Shares in the Canadian-U.S. department store operator hit a record high following the news, jumping as much as 8.2 percent to C$29.00 in Toronto.
HBC acquired Saks in 2013 for $2.4 billion, and its inclusion in HBC’s results has been a profit driver as have improvements at its other retail banners, company executives told analysts during a conference call.
The company said it will open its first two Canadian Saks stores in the spring of 2016 as well as its first Canadian OFF 5th stores.
HBC, whose roots in Canada date back to 1670, also owns U.S. department store chain Lord & Taylor, Hudson’s Bay department stores in Canada, and Canadian house wares chain Home Outfitters.

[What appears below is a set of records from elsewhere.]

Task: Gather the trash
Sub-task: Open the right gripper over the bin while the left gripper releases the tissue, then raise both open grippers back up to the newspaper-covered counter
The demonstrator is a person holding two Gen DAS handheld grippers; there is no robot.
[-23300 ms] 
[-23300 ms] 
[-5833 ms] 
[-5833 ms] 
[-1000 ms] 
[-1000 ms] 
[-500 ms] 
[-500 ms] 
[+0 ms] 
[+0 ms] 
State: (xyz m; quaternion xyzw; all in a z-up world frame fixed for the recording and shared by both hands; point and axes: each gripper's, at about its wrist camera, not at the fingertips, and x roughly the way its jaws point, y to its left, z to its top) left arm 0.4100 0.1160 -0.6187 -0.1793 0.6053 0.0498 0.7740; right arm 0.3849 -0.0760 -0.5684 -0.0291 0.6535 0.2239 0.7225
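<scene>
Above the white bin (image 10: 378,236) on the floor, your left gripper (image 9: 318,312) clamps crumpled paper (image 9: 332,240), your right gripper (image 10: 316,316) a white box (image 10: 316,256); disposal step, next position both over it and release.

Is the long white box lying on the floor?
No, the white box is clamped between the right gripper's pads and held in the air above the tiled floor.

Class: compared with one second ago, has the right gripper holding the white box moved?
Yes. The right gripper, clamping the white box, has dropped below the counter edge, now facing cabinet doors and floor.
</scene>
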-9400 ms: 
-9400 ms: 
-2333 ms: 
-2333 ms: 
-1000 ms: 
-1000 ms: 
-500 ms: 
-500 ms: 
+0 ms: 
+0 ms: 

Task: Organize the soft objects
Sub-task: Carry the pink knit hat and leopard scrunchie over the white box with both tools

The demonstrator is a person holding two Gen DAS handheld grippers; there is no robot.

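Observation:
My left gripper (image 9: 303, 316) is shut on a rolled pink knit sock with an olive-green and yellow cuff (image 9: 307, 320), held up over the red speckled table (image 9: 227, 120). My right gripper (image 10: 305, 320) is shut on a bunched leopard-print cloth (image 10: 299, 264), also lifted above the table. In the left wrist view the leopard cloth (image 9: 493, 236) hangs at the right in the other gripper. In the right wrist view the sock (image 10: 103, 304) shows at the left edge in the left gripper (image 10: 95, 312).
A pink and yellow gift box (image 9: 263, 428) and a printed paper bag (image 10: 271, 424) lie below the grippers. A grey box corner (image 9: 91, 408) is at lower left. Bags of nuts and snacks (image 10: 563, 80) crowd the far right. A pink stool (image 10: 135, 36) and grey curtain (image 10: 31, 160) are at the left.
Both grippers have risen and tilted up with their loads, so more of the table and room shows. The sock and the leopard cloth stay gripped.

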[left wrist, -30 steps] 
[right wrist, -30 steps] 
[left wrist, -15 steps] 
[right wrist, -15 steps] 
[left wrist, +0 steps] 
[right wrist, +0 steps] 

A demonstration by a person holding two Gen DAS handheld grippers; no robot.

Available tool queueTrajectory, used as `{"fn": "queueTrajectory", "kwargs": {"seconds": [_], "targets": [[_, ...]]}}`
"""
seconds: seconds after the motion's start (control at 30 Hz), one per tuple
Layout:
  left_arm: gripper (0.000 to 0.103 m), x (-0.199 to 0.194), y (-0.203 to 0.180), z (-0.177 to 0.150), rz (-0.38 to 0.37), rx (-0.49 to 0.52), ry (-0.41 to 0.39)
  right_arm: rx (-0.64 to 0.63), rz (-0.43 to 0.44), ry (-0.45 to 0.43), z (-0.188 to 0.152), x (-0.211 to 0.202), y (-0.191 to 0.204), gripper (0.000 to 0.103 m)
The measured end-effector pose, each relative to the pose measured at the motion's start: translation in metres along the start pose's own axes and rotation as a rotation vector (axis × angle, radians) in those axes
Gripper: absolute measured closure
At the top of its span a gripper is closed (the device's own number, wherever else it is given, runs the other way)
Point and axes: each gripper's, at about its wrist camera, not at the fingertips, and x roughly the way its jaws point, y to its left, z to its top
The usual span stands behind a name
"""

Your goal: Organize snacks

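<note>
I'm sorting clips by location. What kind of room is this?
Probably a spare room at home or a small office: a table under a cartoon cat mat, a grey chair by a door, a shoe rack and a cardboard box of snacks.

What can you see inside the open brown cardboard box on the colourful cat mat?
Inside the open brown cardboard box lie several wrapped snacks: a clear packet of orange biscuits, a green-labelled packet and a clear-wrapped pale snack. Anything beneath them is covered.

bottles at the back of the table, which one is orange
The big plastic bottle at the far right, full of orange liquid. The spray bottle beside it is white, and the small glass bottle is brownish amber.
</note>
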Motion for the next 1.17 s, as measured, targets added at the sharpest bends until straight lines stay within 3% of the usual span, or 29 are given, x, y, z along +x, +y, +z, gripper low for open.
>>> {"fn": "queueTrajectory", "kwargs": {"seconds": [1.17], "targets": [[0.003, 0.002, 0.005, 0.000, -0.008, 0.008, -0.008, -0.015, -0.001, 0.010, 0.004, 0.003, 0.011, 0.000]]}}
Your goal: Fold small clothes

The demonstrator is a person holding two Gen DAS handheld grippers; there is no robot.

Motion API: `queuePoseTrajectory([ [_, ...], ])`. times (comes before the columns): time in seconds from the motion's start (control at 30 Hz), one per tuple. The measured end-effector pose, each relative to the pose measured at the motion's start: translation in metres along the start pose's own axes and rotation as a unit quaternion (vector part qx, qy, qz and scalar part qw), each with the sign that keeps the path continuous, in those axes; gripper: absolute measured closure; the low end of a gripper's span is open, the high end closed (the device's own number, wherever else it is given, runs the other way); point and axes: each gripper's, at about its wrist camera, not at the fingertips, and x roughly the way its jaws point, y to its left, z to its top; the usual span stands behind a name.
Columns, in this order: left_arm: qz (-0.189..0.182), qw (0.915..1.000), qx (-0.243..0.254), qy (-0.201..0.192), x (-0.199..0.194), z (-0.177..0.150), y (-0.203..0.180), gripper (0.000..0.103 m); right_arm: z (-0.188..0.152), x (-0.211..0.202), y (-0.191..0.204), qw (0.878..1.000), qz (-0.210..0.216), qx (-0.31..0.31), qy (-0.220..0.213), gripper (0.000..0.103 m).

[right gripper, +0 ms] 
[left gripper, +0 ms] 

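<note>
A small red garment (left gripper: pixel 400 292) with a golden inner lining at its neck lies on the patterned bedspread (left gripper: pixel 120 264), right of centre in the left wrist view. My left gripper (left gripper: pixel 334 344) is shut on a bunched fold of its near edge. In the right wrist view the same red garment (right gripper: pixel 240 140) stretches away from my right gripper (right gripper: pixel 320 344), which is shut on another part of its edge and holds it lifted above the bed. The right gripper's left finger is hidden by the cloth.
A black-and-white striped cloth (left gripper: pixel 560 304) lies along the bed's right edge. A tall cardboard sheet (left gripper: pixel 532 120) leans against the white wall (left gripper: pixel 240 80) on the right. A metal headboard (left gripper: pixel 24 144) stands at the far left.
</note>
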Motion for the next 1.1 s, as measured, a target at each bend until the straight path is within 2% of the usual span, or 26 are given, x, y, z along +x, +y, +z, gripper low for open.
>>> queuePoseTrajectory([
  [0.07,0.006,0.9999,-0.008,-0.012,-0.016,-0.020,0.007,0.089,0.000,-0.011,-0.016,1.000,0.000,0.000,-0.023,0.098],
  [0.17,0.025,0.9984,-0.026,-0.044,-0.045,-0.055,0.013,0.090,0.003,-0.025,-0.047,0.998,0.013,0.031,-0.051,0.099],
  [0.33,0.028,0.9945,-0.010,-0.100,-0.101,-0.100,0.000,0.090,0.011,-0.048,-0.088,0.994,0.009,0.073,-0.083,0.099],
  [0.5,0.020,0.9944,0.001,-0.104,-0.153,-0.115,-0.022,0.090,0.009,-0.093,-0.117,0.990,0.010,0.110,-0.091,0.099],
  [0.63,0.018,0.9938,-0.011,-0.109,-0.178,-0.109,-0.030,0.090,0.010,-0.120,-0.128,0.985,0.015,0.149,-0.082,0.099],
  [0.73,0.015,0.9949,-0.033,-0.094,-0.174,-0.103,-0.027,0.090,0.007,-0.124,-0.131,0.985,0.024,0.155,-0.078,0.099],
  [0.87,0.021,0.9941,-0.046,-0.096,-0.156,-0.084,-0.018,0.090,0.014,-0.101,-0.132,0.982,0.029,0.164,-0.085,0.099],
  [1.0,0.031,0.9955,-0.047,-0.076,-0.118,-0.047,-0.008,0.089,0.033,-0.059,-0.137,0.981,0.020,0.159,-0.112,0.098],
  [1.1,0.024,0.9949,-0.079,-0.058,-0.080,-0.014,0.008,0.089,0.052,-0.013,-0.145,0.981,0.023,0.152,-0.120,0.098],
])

Executives expressed interest in luxury-retail acquisitions, but told analysts that while HBC has the financial means for a deal, it is taking a conservative approach.
“We are always looking for the right type of transaction and one that’s going to be economically favorable to us,” Executive Chairman Richard Baker said.
Earlier this year, HBC said it was forming two real estate joint ventures - one with U.S.-based Simon Property Group Inc SPG.N and one with Canada’s RioCan Real Estate Investment Trust REI_u.TO - in a deal that would cut its debt by roughly C$1.1 billion ($880 million) and pave the way for an initial public offering of the ventures, or an alternative transaction. [ID:nL1N0VZ0V9]
HBC forecast sales of C$9 billion to C$9.3 billion for fiscal 2015, ending at the end of January 2016, higher than analysts’ average estimate of C$8.17 billion, according to Thomson Reuters I/B/E/S.
HBC said that in fiscal 2014’s fourth quarter, comparable-store sales rose 2.3 percent in its department store group, which excludes Saks and Saks’ outlet chain. Saks’ sales rose 2.6 percent, and at OFF 5th outlets they jumped 12.1 percent.
Online sales surged 35 percent to C$304 million.
HBC reports in Canadian dollars, and fourth-quarter results were helped by the U.S. dollar’s 12.1 percent appreciation against the Canadian currency during the period.
Net profit from continuing operations rose to C$111 million, or 61 Canadian cents per share, from C$37 million, or 21 Canadian cents per share, a year earlier.
Sales rose 9.3 percent to C$2.63 billion.